Let $\{E_i\}\subset\mathcal M_1$, $\{F_j\}\subset \mathcal M_2$, where $\mu_1(E_i)+\nu_1(E_i)$ and $\mu_2(F_j)+\nu_2(F_j)$ are finite for all $i,j$ and $\bigcup_{i=1}^{+\infty}E_i=X_1$, $\bigcup_{j=1}^{+\infty}F_j=X_2$. Define the finite measures $\mu^{(i,j)}(S):=\mu_1\otimes \mu_2(E_i\times F_j\cap S)$, and $\nu^{(i,j)}(S):=\nu_1\otimes \nu_2(E_i\times F_j\cap S)$. We just have to show that $\nu^{(i,j)}\ll\mu^{(i,j)}$.
Let $\mu_1^{i}(S):=\mu_1(E_i\cap S)$ and similarly for the other measures.
Let $\varepsilon>0$, $i,j$ fixed integers and $\sqrt\delta$ working for $\varepsilon$.

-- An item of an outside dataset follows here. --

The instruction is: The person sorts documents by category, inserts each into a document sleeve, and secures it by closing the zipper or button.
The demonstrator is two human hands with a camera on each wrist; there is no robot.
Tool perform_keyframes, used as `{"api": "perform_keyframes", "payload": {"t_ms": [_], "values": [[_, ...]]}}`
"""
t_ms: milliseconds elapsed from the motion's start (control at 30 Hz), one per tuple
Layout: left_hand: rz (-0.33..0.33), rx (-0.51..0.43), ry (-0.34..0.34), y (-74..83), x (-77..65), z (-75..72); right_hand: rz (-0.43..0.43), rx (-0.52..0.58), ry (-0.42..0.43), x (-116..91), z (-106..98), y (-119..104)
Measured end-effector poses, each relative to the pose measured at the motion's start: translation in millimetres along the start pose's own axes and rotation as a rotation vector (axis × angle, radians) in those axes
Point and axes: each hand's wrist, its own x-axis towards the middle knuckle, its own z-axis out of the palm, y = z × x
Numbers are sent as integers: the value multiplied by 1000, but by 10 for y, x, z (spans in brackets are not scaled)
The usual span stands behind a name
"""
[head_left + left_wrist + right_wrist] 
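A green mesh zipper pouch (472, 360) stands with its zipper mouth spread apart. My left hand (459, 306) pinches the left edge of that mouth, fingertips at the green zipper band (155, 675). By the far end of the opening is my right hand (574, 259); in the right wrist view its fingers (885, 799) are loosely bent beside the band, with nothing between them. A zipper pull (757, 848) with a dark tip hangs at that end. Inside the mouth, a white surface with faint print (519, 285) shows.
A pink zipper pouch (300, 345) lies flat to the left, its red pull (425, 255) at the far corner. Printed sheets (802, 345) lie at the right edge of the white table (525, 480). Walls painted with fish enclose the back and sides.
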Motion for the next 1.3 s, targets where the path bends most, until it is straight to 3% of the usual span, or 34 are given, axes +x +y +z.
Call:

As $\nu^{(i,j)}+\mu^{(i,j)}$ is finite, if $\mu^{(i,j)}(S)\leq \delta/2$, we can find, by this result, $S':=\bigsqcup_{k=1}^NA_k\times B_k$ where $$\sum_{k=1}^N\nu_1(E_i\cap A_k)\nu_2(F_j\cap B_k)+\sum_{k=1}^N\mu_1(E_i\cap A_k)\mu_2(F_j\cap B_k)\leq \delta.$$ Indeed, we take $S'$ of the previous form such that $(\nu^{(i,j)}+\mu^{(i,j)})(S\Delta S')\lt\delta/2$. This implies that $$(\nu^{(i,j)}+\mu^{(i,j)})(S')\leqslant (\nu^{(i,j)}+\mu^{(i,j)})(S)+\delta/2\leqslant \delta.$$
Let $I:=\{k\in [N],\mu_1(E_i\cap A_k)\leq \sqrt \delta\}$, and $I':=\{k\in [N],\mu_2(F_j\cap B_k)\leq \sqrt \delta\}$. Then $I\cup I'=[N]$, which gives \begin{align} \nu^{(i,j)}(S)&\leq \delta+\nu^{(i,j)}(S')\\ &=\delta+\varepsilon\sum_{k\in I}\nu_2(F_j\cap B_k)+\varepsilon\sum_{k\in I'}\nu_1(E_i\cap A_k)\\ &\leq \varepsilon(1+\mu_1(E_i)+\mu_2(F_j)), \end{align} as we can assume WLOG $\delta\leq\varepsilon$.